Endoscopy 2019; 51(04): S236
DOI: 10.1055/s-0039-1681878
ESGE Days 2019 ePosters
Friday, April 5, 2019 09:00 – 17:00: ERCP ePosters
Georg Thieme Verlag KG Stuttgart · New York

BILLIARY OBSTRUCTION AFTER TIPS PLACEMENT IN A LIVER TRANSPLANT PATIENT

D Gogová
1   Institute for Clinical and Experimental Medicine (IKEM), Hepatologastroenterology, Prague, Czech Republic
,
P Mačinga
1   Institute for Clinical and Experimental Medicine (IKEM), Hepatologastroenterology, Prague, Czech Republic
,
E Honsová
2   Institute for Clinical and Experimental Medicine (IKEM), Pathology, Prague, Czech Republic
,
L Janoušek
3   Institute for Clinical and Experimental Medicine (IKEM), Surgery, Prague, Czech Republic
,
J Raupach
4   University Hospital Hradec Kralove, Radiology, Hradec Králové, Czech Republic
,
P Taimr
5   Institute for Clinical and Experimental Medicine, Prague, Czech Republic
,
J Špičák
1   Institute for Clinical and Experimental Medicine (IKEM), Hepatologastroenterology, Prague, Czech Republic
,
J Peregrin
6   Institute for Clinical and Experimental Medicine (IKEM), Radiology, Prague, Czech Republic
,
T Hucl
1   Institute for Clinical and Experimental Medicine (IKEM), Hepatologastroenterology, Prague, Czech Republic
› Author Affiliations
Further Information

Publication History

Publication Date:
18 March 2019 (online)

 
 

    Aims:

    Transjugular intrahepatic portosystemic shunt (TIPS) is a method conventionally used in portal hypertension treatment.

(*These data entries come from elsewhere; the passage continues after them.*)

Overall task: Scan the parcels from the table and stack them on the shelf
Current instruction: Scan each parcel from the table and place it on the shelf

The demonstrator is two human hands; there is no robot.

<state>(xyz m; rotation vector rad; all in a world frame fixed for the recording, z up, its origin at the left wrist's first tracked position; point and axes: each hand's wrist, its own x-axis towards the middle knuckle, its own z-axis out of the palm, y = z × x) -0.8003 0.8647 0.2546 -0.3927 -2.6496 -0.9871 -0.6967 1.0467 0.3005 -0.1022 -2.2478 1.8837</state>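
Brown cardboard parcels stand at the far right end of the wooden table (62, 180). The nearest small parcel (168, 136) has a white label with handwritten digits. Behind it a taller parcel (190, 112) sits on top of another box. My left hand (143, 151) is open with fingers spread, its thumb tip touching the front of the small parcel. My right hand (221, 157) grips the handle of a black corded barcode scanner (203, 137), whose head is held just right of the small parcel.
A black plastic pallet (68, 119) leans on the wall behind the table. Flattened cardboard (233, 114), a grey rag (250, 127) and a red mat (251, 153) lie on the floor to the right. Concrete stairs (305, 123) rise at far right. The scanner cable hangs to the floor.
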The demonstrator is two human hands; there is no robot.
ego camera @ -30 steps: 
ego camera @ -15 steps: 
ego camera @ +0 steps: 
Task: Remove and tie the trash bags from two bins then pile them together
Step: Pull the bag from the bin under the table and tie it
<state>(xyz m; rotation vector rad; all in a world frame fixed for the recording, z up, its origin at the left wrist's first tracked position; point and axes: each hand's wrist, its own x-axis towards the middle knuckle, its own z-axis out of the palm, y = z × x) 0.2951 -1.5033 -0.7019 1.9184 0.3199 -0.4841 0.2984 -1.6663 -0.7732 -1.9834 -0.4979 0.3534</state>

Refractory ascites and bleeding from esophageal varices are the most common indications. Complications frequently observed include bleeding and development of liver encephalopathy, those affecting the biliary tree as bilioportal fistula and biliary stenosis are much less common. Placement of TIPS in a liver transplant patient is rare and implicate a technically challenging procedure.

    Methods:

    None.

    Results:

    A fourty year old male patient diagnosed with alcoholic cirrhosis underwent whole liver transplantation. Postoperatively, no major complications were observed and the patient was discharged early., He was admitted to our clinic with ascites and fluidothorax approximately two months later. The portosystemic gradient was 28 mmHg and gastroesophageal varices were found on gastroscopy. Liver biopsy showed microvascular damage corresponding with the diagnosis of sinusoidal obstruction syndrome (SOS). Placement of TIPs resulted in regression of ascites and fluidothorax. However, an apparent rise in cholestatic enzymes level occurred and MRCP showed dilation of the dorsal right-lobe bile ducts with parenchyma abscesses. ERCP discovered a tight stenosis of the right posterior duct caused by external impression by the previously implanted stentgraft. An attempt of bridging the stricture endoscopically with a stent was unsuccessful. Therefore, a percutaneous transhepatic extrernal-internal drainage drain was insterted resullting in resolution of cholestasis and liver abscesses.

    Conclusions:

    Our case report describes biliary stenosis, a rare complication of TIPS placement, which was successfully treated by percutaneous transhepatic drainage. It is the first complication of this type ever described in a liver transplant patient.